Higher costs may also limit the kinds of projects that developers can produce.

“It puts pressure on every area of the capital stack, more pressure on what you can pay for land, more pressure on what you can charge for rents,” says Leonhard.

Material costs on the rise
The rise in construction costs does not seem to be peaking. Prices for materials have risen sharply so far this year and are likely to rise more. Contractors have not even passed many of these increases on to developers yet, according to the Bureau of Labor Statistics (BLS). “Contractors have been rightly cautious about telling developers it’s going to cost more,” says Ken Simonson, chief economist for the Associated General Contractors of America.

The Producer Price Index for materials for multifamily buildings rose 3.4 percent in May compared to the same month last year, according to the BLS. That same index fell 1.1 percent in 2015.
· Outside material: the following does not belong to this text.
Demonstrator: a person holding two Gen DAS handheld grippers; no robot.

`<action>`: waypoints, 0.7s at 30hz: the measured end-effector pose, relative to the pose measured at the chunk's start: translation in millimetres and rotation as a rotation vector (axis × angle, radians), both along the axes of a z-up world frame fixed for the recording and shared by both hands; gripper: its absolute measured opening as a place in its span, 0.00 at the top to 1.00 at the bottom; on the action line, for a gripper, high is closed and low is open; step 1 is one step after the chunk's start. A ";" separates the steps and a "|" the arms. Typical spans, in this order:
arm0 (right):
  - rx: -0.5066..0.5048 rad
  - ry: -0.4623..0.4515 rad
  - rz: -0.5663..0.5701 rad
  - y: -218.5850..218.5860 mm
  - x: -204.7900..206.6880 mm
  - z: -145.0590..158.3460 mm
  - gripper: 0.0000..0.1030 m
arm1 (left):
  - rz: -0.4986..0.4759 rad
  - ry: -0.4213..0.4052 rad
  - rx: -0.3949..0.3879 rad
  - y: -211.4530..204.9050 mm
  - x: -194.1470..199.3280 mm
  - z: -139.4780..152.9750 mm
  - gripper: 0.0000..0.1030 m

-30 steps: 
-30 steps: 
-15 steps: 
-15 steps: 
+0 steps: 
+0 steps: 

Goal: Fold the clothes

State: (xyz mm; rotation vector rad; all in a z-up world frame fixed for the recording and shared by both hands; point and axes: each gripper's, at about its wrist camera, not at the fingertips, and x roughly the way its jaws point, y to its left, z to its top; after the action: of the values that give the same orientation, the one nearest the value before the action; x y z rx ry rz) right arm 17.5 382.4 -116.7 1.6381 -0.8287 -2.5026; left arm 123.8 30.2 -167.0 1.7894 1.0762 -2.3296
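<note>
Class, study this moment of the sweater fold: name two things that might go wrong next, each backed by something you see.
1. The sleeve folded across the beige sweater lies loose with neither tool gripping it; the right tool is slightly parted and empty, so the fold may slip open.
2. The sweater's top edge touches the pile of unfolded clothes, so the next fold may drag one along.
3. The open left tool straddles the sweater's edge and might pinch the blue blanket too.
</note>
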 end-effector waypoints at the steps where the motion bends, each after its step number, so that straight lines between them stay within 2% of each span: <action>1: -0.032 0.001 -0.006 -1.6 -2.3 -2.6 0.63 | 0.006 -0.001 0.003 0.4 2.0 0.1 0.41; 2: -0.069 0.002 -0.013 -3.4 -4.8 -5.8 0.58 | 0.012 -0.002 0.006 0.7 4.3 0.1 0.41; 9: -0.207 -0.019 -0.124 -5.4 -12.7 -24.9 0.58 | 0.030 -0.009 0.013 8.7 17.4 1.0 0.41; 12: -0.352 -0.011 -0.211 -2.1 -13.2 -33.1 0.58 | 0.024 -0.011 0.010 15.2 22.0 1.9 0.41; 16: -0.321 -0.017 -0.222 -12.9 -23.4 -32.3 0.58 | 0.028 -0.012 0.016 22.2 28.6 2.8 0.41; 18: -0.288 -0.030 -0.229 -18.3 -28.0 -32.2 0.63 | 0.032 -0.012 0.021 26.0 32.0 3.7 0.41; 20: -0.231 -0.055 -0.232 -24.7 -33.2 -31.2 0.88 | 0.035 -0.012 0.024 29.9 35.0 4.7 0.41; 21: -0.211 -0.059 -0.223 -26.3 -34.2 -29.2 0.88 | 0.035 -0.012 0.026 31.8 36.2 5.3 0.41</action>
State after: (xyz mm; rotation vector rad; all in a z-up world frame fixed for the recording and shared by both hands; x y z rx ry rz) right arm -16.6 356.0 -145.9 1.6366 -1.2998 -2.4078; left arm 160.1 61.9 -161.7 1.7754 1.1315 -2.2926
Developers in high-cost markets have been subjected to even larger cost increases. In the busier cities, hard construction costs have increased five to ten percent in the six months between the time a project received a tax credit award and the closing for financing.

“The surprise was how fast the costs moved and changed,” said Adam Oates, president of SunTrust Community Capital.

Federal policy is one of the factors driving up the cost. Trade officials are increasingly intolerant of foreign companies that dump products onto the U.S. market at prices lower than the cost of producing them.

“This Administration says they will get tough on foreign producers,” says Simonson.

The U.S. has recently added heavy anti-dumping duties to steel, which priced 13.8 percent higher in the past year. Copper and brass materials rose a similar amount.

“Drywall prices are also going up,” says USA Property Fund’s President and CEO Geoff Brown. The index for gypsum products (which includes wallboard) has risen 7.4 percent.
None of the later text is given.